◆ YOUR GOAL ◆
Show the lines below that contain the string "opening".

◆ COLLECTED DATA ◆

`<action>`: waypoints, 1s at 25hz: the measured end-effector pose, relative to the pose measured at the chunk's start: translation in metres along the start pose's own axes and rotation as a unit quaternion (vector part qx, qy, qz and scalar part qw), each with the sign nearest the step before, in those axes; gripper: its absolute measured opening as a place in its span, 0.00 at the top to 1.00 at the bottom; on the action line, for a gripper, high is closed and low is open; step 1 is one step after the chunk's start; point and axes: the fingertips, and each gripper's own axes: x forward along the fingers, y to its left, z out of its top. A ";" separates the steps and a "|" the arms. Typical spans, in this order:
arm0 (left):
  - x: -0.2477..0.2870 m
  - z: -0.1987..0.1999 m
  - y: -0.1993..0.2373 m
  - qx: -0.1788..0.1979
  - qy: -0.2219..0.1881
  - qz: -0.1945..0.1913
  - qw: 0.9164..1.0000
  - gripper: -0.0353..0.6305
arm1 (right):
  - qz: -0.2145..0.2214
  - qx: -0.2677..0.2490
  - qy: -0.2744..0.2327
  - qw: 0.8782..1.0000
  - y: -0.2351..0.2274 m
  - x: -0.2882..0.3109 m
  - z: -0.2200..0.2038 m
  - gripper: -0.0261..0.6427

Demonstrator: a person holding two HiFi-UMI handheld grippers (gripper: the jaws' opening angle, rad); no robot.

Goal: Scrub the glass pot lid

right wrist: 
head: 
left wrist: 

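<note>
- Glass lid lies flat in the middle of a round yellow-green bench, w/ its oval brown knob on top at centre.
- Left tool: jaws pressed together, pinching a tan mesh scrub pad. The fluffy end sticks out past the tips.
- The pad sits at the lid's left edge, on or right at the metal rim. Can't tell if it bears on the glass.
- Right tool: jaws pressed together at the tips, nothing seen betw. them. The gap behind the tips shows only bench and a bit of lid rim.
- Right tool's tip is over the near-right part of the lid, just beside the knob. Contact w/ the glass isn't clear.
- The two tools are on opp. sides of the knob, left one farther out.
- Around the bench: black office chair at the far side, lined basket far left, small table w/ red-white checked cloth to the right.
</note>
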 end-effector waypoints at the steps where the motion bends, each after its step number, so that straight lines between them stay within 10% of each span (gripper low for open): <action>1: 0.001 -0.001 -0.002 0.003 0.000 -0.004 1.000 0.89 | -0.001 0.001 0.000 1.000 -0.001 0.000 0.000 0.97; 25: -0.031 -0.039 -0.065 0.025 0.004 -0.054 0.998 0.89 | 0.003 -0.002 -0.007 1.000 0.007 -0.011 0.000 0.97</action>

◆ EXPECTED ANSWER ◆
`<action>`: waypoints, 1s at 25hz: the measured end-effector pose, relative to the pose measured at the chunk's start: translation in metres along the start pose's own axes and rotation as a unit quaternion (vector part qx, qy, qz and scalar part qw), each with the sign nearest the step before, in those axes; gripper: its absolute measured opening as a place in its span, 0.00 at the top to 1.00 at the bottom; on the action line, for a gripper, high is closed and low is open; step 1 is one step after the chunk's start; point and axes: the fingertips, and each gripper's own axes: x forward along the fingers, y to its left, z out of its top. A ";" separates the steps and a "|" the arms. Typical spans, in this order:
Demonstrator: a person holding two HiFi-UMI handheld grippers (gripper: the jaws' opening angle, rad); no robot.

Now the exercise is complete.